- [Prompt] For every line below, restate it exactly and drop the images.
====================
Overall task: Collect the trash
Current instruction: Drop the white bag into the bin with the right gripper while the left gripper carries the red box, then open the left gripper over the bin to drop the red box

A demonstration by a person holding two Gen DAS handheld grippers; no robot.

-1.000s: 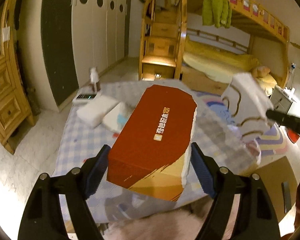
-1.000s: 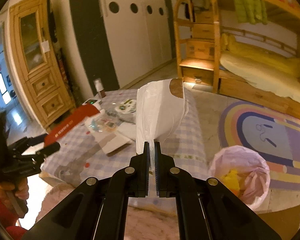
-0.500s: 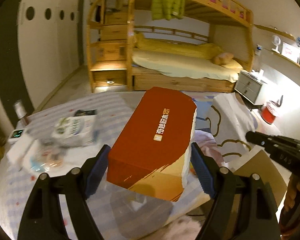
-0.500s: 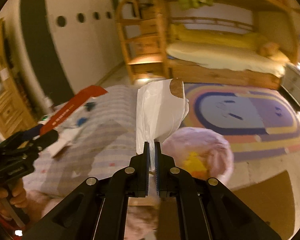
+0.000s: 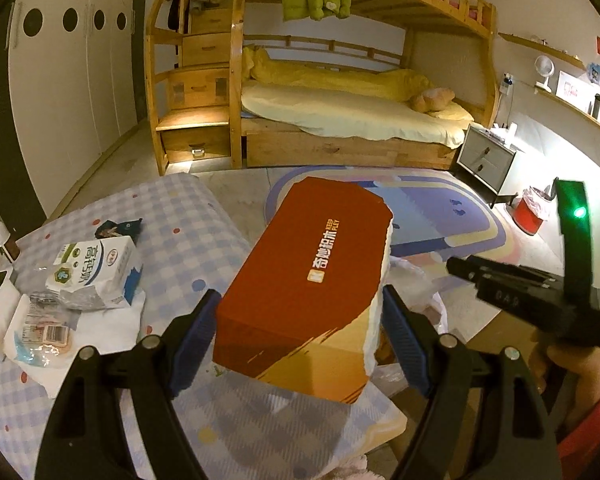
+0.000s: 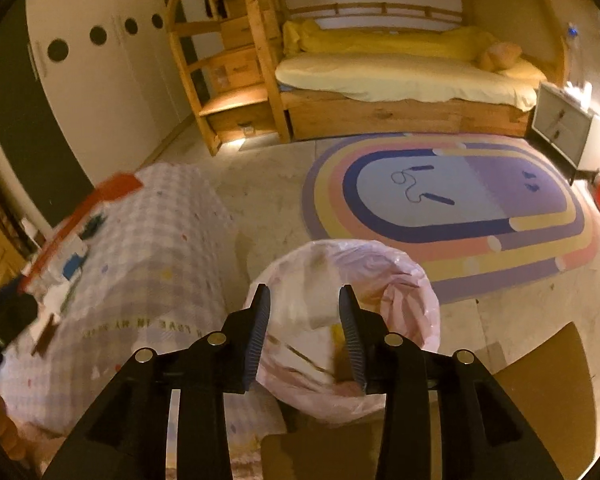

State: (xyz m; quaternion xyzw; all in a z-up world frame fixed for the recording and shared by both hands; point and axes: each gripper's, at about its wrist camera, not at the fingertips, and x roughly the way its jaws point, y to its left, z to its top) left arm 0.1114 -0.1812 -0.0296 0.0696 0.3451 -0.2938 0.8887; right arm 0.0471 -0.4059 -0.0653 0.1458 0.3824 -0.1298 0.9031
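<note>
- Above the pink-lined trash bin, the right tongs had just been opening, and nothing was between the pads; a second earlier they had been clamped on a white wrapper.
- That white wrapper now seemed to lie inside the bin among other scraps, though the contents were blurred.
- Compared with the earlier right wrist view, the bin had come from the lower right corner to the middle, directly beyond the fingertips, with the rainbow rug behind it.
- Between the blue pads of the left tongs, the red and orange box was gripped by its sides, exactly as a second before.
- The left wrist view had swung from the white wardrobe toward the bunk bed, and the checked table now filled its lower left.
- On that table lay a milk carton, on top of white paper and wrappers.
- At the right edge of the left wrist view, the right tongs' black body with a green light was seen, held by a hand in a red sleeve.
</note>
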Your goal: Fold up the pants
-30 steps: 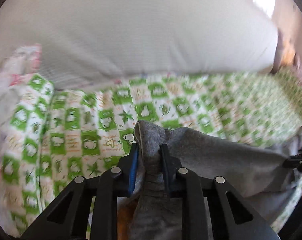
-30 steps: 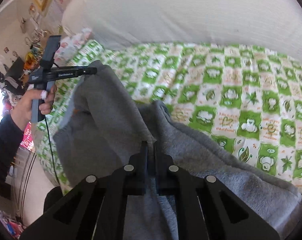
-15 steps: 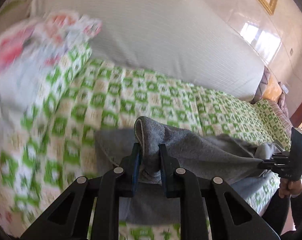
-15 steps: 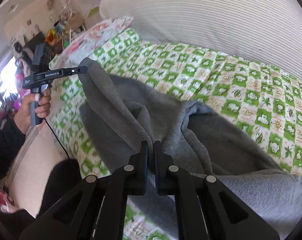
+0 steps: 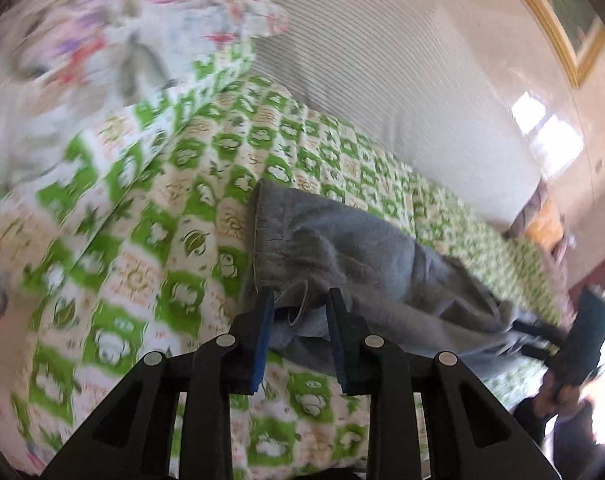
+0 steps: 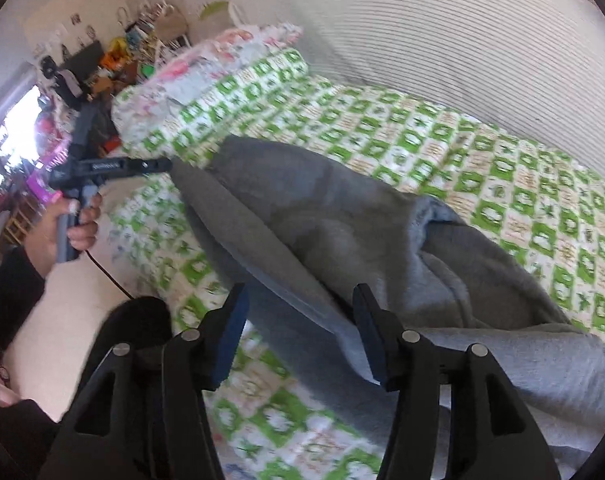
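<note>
Grey fleece pants (image 6: pixel 342 232) lie slack across the green-checked bedspread (image 6: pixel 502 184), one end near the left tool (image 5: pixel 298 312), the bulk running toward the right tool (image 6: pixel 300 320). Both tools are letting go: the left tool's jaws are opening with a fold of cloth between them but no longer pinched, and the right tool's jaws are opening wide, the pants' edge lying loose in the gap. The likely trouble is that fabric snags on a blue pad as either tool pulls away, dragging the layer askew and spoiling the fold; a loose thread near the left hem looks ready to catch. The pants sit close to the bed's near edge, and the lower layer could slide off toward the floor if tugged that way. Open room lies on the far side, where bare bedspread stretches to the white striped cushion (image 6: pixel 442 40); the floral pillow (image 5: pixel 114 48) crowds the left end, so moves there have less space.
</note>
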Motion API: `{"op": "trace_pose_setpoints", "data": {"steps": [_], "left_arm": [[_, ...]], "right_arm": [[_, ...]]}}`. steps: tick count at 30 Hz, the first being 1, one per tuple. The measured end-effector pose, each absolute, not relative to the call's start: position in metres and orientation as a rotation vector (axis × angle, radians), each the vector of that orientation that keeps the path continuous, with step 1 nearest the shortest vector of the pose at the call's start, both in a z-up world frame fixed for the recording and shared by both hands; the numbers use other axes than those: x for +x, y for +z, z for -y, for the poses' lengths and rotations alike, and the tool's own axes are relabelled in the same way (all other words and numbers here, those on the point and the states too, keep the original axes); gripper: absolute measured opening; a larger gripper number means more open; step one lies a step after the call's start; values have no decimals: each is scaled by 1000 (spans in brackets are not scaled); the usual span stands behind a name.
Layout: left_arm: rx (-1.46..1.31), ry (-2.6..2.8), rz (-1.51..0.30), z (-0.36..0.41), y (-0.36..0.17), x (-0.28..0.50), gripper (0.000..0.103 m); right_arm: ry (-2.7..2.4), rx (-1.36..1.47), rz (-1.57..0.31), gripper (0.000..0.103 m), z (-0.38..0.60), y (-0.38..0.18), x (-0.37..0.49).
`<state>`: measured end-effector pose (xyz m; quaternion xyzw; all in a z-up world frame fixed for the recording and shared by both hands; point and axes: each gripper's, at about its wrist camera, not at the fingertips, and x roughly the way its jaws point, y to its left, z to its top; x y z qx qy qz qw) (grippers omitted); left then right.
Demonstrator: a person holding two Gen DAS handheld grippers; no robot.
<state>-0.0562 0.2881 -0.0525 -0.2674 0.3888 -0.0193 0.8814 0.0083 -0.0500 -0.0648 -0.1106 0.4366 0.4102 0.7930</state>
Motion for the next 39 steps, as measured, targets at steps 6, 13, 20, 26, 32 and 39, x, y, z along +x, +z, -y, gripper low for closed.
{"op": "trace_pose_setpoints", "data": {"steps": [6,13,20,26,32,39], "left_arm": [[-592,-73,-755,-269,-33,-59,42],[-471,-107,-917,-222,-74,-43,45],[-524,-1,-910,-230,-85,-67,45],[-580,98,-908,-243,-91,-79,52],[-566,139,-974,-242,-109,-66,57],[-524,170,-955,-243,-106,-45,32]], "right_arm": [[873,-186,-952,55,39,-79,17],[815,-133,-1111,55,49,-125,21],[812,-46,-1094,55,68,-107,26],[730,-11,-1016,55,70,-72,73],[640,-1,-1101,55,56,-89,123],[670,-48,-1232,31,32,-136,145]]}}
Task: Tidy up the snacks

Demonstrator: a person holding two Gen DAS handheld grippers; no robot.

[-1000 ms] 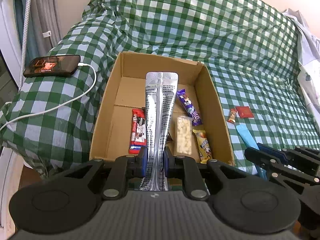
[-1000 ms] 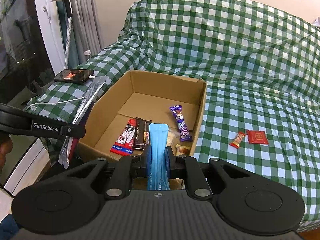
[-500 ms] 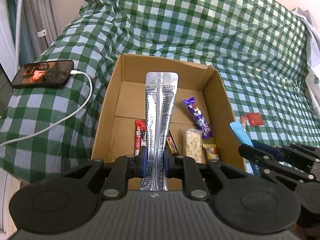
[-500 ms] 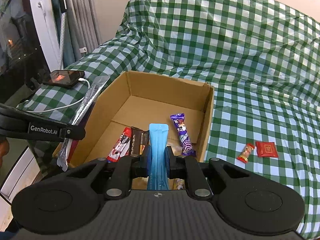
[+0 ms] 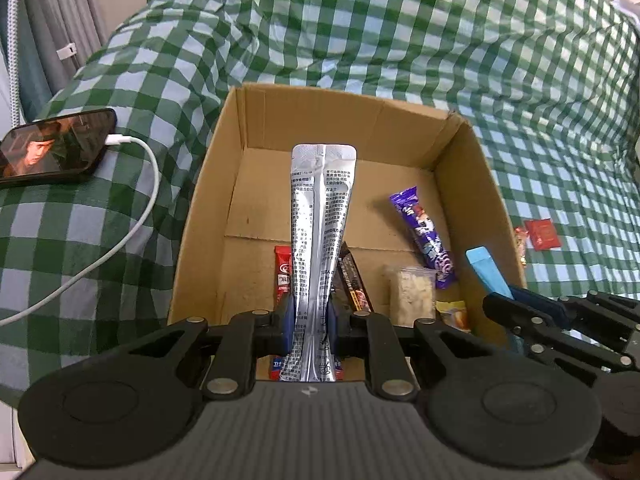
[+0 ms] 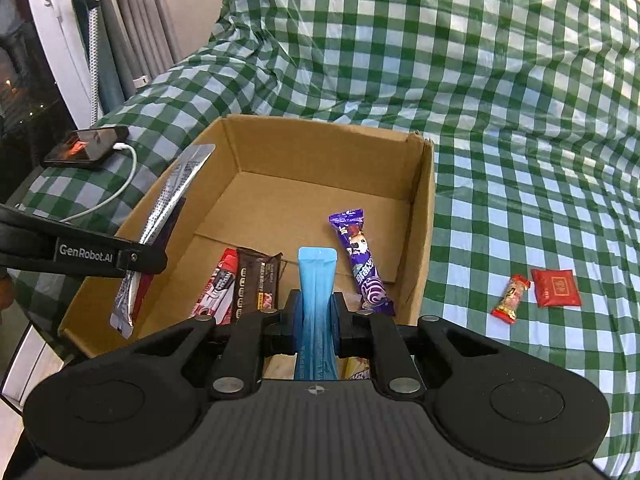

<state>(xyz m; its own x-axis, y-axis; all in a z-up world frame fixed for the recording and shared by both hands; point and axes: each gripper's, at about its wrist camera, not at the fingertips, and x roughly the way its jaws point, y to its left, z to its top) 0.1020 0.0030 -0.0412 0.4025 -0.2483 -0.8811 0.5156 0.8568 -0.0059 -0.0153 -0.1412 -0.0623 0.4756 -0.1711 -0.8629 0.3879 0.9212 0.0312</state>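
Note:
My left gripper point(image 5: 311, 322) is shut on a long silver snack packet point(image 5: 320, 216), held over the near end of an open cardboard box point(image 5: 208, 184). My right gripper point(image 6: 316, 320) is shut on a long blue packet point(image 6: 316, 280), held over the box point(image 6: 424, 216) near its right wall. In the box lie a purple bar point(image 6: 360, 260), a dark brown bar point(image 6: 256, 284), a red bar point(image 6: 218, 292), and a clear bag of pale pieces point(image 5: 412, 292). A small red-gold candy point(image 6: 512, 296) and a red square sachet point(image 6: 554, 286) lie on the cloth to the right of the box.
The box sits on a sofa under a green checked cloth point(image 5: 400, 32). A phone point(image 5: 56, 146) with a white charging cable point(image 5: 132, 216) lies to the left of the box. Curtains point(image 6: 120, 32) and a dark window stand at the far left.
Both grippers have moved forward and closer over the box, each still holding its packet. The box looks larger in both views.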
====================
- [Task response]
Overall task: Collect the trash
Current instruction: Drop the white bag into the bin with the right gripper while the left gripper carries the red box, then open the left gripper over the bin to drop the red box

A demonstration by a person holding two Gen DAS handheld grippers; no robot.

-1.000s: 
-1.000s: 
-0.500s: 
-0.500s: 
+0.000s: 
+0.000s: 

State: (xyz m; quaternion xyzw; all in a z-up world frame fixed for the recording and shared by both hands; point and axes: each gripper's, at about its wrist camera, not at the fingertips, and x roughly the way its jaws point, y to its left, z to its top) left arm 0.1114 -0.1812 -0.0296 0.0696 0.3451 -0.2938 0.8887; right arm 0.0471 -0.4059 -0.0653 0.1458 0.3824 -0.1298 0.9031
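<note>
- Above the pink-lined trash bin, the right tongs had just been opening, and nothing was between the pads; a second earlier they had been clamped on a white wrapper.
- That white wrapper now seemed to lie inside the bin among other scraps, though the contents were blurred.
- Compared with the earlier right wrist view, the bin had come from the lower right corner to the middle, directly beyond the fingertips, with the rainbow rug behind it.
- Between the blue pads of the left tongs, the red and orange box was gripped by its sides, exactly as a second before.
- The left wrist view had swung from the white wardrobe toward the bunk bed, and the checked table now filled its lower left.
- On that table lay a milk carton, on top of white paper and wrappers.
- At the right edge of the left wrist view, the right tongs' black body with a green light was seen, held by a hand in a red sleeve.
</note>
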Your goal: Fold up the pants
-30 steps: 
-30 steps: 
-15 steps: 
-15 steps: 
+0 steps: 
+0 steps: 
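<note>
Grey fleece pants (image 6: pixel 342 232) lie slack across the green-checked bedspread (image 6: pixel 502 184), one end near the left tool (image 5: pixel 298 312), the bulk running toward the right tool (image 6: pixel 300 320). Both tools are letting go: the left tool's jaws are opening with a fold of cloth between them but no longer pinched, and the right tool's jaws are opening wide, the pants' edge lying loose in the gap. The likely trouble is that fabric snags on a blue pad as either tool pulls away, dragging the layer askew and spoiling the fold; a loose thread near the left hem looks ready to catch. The pants sit close to the bed's near edge, and the lower layer could slide off toward the floor if tugged that way. Open room lies on the far side, where bare bedspread stretches to the white striped cushion (image 6: pixel 442 40); the floral pillow (image 5: pixel 114 48) crowds the left end, so moves there have less space.
</note>
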Motion API: `{"op": "trace_pose_setpoints", "data": {"steps": [_], "left_arm": [[_, ...]], "right_arm": [[_, ...]]}}`. steps: tick count at 30 Hz, the first being 1, one per tuple. The measured end-effector pose, each absolute, not relative to the call's start: position in metres and orientation as a rotation vector (axis × angle, radians), each the vector of that orientation that keeps the path continuous, with step 1 nearest the shortest vector of the pose at the call's start, both in a z-up world frame fixed for the recording and shared by both hands; the numbers use other axes than those: x for +x, y for +z, z for -y, for the poses' lengths and rotations alike, and the tool's own axes are relabelled in the same way (all other words and numbers here, those on the point and the states too, keep the original axes); gripper: absolute measured opening; a larger gripper number means more open; step one lies a step after the call's start; values have no decimals: each is scaled by 1000 (spans in brackets are not scaled); the usual span stands behind a name.
Layout: left_arm: rx (-1.46..1.31), ry (-2.6..2.8), rz (-1.51..0.30), z (-0.36..0.41), y (-0.36..0.17), x (-0.28..0.50), gripper (0.000..0.103 m); right_arm: ry (-2.7..2.4), rx (-1.36..1.47), rz (-1.57..0.31), gripper (0.000..0.103 m), z (-0.38..0.60), y (-0.38..0.18), x (-0.37..0.49).
`<state>`: measured end-effector pose (xyz m; quaternion xyzw; all in a z-up world frame fixed for the recording and shared by both hands; point and axes: each gripper's, at about its wrist camera, not at the fingertips, and x roughly the way its jaws point, y to its left, z to its top; x y z qx qy qz qw) (grippers omitted); left then right.
Demonstrator: a person holding two Gen DAS handheld grippers; no robot.
<state>-0.0562 0.2881 -0.0525 -0.2674 0.3888 -0.0193 0.8814 0.0083 -0.0500 -0.0648 -0.1106 0.4366 0.4102 0.7930</state>
Motion for the next 39 steps, as measured, targets at steps 6, 13, 20, 26, 32 and 39, x, y, z along +x, +z, -y, gripper low for closed.
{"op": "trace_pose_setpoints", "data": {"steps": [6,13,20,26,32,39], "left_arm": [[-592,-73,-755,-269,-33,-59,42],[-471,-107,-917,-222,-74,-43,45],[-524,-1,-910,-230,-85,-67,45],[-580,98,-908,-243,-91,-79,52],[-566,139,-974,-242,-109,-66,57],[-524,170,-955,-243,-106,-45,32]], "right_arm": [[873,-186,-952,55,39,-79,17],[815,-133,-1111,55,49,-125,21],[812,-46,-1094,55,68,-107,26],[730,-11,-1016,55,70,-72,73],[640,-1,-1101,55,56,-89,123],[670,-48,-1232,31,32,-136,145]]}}
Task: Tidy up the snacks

Demonstrator: a person holding two Gen DAS handheld grippers; no robot.

[-1000 ms] 
[-1000 ms] 
[-500 ms] 
[-500 ms] 
[+0 ms] 
[+0 ms] 

<state>(xyz m; its own x-axis, y-axis; all in a z-up world frame fixed for the recording and shared by both hands; point and axes: each gripper's, at about its wrist camera, not at the fingertips, and x roughly the way its jaws point, y to its left, z to its top) 0.1020 0.0030 -0.0412 0.4025 -0.2483 -0.8811 0.5156 0.8568 -0.0059 -0.0153 -0.1412 -0.0623 0.4756 -0.1711 -0.8629 0.3879 0.9212 0.0312</state>
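Note:
My left gripper point(image 5: 311, 322) is shut on a long silver snack packet point(image 5: 320, 216), held over the near end of an open cardboard box point(image 5: 208, 184). My right gripper point(image 6: 316, 320) is shut on a long blue packet point(image 6: 316, 280), held over the box point(image 6: 424, 216) near its right wall. In the box lie a purple bar point(image 6: 360, 260), a dark brown bar point(image 6: 256, 284), a red bar point(image 6: 218, 292), and a clear bag of pale pieces point(image 5: 412, 292). A small red-gold candy point(image 6: 512, 296) and a red square sachet point(image 6: 554, 286) lie on the cloth to the right of the box.
The box sits on a sofa under a green checked cloth point(image 5: 400, 32). A phone point(image 5: 56, 146) with a white charging cable point(image 5: 132, 216) lies to the left of the box. Curtains point(image 6: 120, 32) and a dark window stand at the far left.
Both grippers have moved forward and closer over the box, each still holding its packet. The box looks larger in both views.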

This output requires nothing more.